IGB-Generalsekretärin Sharan Burrow merkt an: “Wir wissen, dass arbeitende Menschen an vorderster Front zahlreicher außerordentlicher Krisen stehen: Ungleichheit, die historische Dimensionen erreicht hat, Klimanotstand, eine Pandemie, die Leben und Lebensgrundlagen zerstört, und Konflikte mit verheerenden Auswirkungen auf nationaler und internationaler Ebene.“
“Der Globale Rechtsindex des IGB 2022 macht deutlich, wie diese Instabilität von vielen Regierungen und Arbeitgebern ausgenutzt wird, um die Arbeitnehmerrechte mit Füßen zu treten.“
“Wir müssen das Unrecht offenlegen, um den Regierungen klarzumachen, dass sie den Wiederaufbau mit einem neuen Sozialvertrag beginnen müssen: Arbeitsplätze, Löhne, Rechte, Sozialschutz, Gleichstellung und Inklusion.”
- Die zehn schlimmsten Länder für erwerbstätige Menschen sind Ägypten, Bangladesch, Belarus, Brasilien, Kolumbien, Myanmar, die Philippinen und die Türkei sowie neu im Jahr 2022 Eswatini und Guatemala.
- El Salvador, Niger und Saudi-Arabien konnten ihr Rating gegenüber dem Vorjahr verbessern, während Afghanistan, Armenien, Australien, Burkina Faso, Guinea, Jamaika, Lesotho, die Niederlande, Tunesien und Uruguay alle ein schlechteres Rating erhalten haben.
- In 13 Ländern wurden Gewerkschafter*innen ermordet, 41% der Länder haben die Rede- und Versammlungsfreiheit eingeschränkt, in 69 Ländern wurden Beschäftigte willkürlich verhaftet und inhaftiert, und 66% der Länder haben den Zugang erwerbstätiger Menschen zur Justiz verweigert oder beschränkt, u.a. in 95% der Länder in Afrika, gegenüber 76% im letzten Jahr.

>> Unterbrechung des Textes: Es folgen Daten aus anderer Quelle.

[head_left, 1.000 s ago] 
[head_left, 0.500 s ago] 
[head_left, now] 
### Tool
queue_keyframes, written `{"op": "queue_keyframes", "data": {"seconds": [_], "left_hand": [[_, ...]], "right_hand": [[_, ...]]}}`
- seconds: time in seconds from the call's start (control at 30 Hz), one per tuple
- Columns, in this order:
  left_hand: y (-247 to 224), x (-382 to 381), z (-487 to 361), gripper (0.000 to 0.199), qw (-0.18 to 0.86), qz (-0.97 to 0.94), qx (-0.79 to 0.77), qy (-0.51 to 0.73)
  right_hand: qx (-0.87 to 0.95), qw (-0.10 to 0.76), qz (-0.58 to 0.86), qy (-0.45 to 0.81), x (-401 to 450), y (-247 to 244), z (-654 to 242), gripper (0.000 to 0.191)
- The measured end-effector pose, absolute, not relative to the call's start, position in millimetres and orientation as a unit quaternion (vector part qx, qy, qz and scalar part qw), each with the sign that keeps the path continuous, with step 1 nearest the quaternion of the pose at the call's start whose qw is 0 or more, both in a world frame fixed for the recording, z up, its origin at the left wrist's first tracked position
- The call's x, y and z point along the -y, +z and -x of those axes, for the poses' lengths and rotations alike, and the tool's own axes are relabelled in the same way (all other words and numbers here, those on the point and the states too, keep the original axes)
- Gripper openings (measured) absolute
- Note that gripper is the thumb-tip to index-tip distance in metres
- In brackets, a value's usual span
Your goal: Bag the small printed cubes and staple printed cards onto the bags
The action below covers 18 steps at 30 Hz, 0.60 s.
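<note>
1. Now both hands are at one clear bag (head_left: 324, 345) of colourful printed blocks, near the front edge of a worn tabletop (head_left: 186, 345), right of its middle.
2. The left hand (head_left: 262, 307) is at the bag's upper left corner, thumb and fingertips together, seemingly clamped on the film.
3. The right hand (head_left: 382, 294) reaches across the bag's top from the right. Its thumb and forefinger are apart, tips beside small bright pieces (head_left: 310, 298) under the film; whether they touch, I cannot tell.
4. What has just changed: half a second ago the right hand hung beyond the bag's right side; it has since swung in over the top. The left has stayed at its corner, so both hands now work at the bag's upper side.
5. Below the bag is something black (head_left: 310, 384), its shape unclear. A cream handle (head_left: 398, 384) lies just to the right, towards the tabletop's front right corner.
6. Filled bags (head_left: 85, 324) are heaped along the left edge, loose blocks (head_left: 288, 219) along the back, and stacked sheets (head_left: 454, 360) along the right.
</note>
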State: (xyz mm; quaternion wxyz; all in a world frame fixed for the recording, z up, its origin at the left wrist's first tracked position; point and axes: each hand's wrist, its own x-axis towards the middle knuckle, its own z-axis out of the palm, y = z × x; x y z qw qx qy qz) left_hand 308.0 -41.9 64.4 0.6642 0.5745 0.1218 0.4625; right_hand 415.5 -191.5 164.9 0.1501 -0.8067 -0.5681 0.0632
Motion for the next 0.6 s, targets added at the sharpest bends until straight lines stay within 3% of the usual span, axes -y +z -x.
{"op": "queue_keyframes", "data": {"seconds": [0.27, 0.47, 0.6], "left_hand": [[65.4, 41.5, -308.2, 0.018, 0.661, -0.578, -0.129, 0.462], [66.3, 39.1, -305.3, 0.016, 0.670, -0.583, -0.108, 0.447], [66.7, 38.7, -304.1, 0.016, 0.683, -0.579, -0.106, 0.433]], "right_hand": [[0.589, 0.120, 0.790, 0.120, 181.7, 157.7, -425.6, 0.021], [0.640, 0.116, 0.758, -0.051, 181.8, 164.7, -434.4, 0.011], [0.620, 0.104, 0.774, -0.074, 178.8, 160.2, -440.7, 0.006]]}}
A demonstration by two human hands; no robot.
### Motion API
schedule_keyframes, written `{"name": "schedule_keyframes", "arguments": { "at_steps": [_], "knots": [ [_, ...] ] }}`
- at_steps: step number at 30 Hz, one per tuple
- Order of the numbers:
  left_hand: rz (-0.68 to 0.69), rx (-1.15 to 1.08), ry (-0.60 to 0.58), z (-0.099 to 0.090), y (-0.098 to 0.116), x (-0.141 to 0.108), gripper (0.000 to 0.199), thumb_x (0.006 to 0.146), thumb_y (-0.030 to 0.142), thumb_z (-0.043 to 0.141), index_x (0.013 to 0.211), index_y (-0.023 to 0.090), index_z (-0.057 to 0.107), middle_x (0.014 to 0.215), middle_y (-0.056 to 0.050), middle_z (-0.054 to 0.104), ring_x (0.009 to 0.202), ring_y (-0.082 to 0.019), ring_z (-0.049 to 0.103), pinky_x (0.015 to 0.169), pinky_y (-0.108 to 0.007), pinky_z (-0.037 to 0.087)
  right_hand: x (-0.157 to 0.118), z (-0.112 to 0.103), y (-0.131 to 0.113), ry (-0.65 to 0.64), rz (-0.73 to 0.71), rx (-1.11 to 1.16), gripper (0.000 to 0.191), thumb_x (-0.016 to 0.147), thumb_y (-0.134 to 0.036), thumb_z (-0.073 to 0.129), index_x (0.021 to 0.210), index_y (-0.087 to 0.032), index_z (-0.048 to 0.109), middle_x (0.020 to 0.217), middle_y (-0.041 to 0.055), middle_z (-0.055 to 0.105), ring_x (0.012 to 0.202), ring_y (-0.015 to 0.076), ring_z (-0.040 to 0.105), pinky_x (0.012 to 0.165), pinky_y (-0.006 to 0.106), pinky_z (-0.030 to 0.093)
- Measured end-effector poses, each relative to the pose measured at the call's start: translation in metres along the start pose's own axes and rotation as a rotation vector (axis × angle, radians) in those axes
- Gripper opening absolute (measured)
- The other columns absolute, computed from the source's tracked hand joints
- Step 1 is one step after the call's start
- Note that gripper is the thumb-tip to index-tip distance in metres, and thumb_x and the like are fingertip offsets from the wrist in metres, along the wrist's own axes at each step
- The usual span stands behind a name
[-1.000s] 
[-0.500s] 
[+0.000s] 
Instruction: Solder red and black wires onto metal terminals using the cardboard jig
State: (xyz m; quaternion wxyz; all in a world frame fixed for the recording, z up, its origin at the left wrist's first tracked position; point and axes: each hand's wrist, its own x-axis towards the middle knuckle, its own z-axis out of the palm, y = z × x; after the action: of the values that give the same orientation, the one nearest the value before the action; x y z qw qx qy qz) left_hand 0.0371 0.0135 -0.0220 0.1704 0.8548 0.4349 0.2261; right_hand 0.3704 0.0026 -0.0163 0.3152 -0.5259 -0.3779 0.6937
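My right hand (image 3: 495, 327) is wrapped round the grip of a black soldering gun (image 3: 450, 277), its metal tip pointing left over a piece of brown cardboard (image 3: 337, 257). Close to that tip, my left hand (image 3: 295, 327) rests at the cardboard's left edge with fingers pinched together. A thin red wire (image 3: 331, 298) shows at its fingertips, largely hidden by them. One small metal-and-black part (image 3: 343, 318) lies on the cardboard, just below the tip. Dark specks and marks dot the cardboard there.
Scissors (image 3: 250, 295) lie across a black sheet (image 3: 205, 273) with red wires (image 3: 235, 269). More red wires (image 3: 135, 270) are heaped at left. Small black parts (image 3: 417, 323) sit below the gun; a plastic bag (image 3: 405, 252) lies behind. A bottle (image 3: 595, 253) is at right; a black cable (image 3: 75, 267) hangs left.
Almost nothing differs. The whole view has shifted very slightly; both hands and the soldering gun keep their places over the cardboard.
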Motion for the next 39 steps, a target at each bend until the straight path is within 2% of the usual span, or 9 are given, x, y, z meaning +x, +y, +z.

“Die Welt braucht einen neuen Sozialvertrag, um damit beginnen zu können, diesen Schaden zu beheben. Arbeitende Menschen müssen wieder in den Mittelpunkt der Wirtschaft gerückt werden.“
“Erwerbstätige Menschen sind die ersten, die unter den Folgen von Krieg, autoritären Regierungen, ausbeuterischen Arbeitgebern und Tatenlosigkeit angesichts des Klimawandels zu leiden haben. Ihre Interessen müssen Priorität haben, wenn darüber entschieden wird, wie diese Krisen zu bewältigen sind. Und sie müssen über ihre Gewerkschaften ein Mitspracherecht dabei haben.“
“Dort, wo missbräuchliche Machtmonopole vorhanden sind, Menschen- und Arbeitnehmerrechtsverletzungen begangen werden oder für Frieden und Demokratie gekämpft wird, sind die Gewerkschaften zur Stelle, um für Gerechtigkeit, Rechte und die Interessenvertretung arbeitender Menschen zu sorgen. Ohne Gewerkschaften wird es zudem keinen gerechten Übergang vor dem Hintergrund des Klimawandels und technologischer Veränderungen geben.“
“Der Index 2022 liefert einmal mehr den Beweis dafür, dass die Beibehaltung des Status quo keine Option sein kann. Das aktuelle Wirtschaftsmodell hat einen Wettlauf nach unten begünstigt, bei dem Menschenrechte und Umweltnormen ignoriert werden. Die Neunjahresdaten des Index machen deutlich, dass dieser Trend zunimmt.“
“Arbeitnehmer und Verbraucher fordern Besseres. Sie fordern Arbeitsplätze, Löhne, Rechte, Sozialschutz, Gleichstellung und Inklusion. Sie fordern einen neuen Sozialvertrag, mit dem Vertrauen wiederhergestellt und mit dem Wiederaufbau ihres Lebens begonnen werden kann.”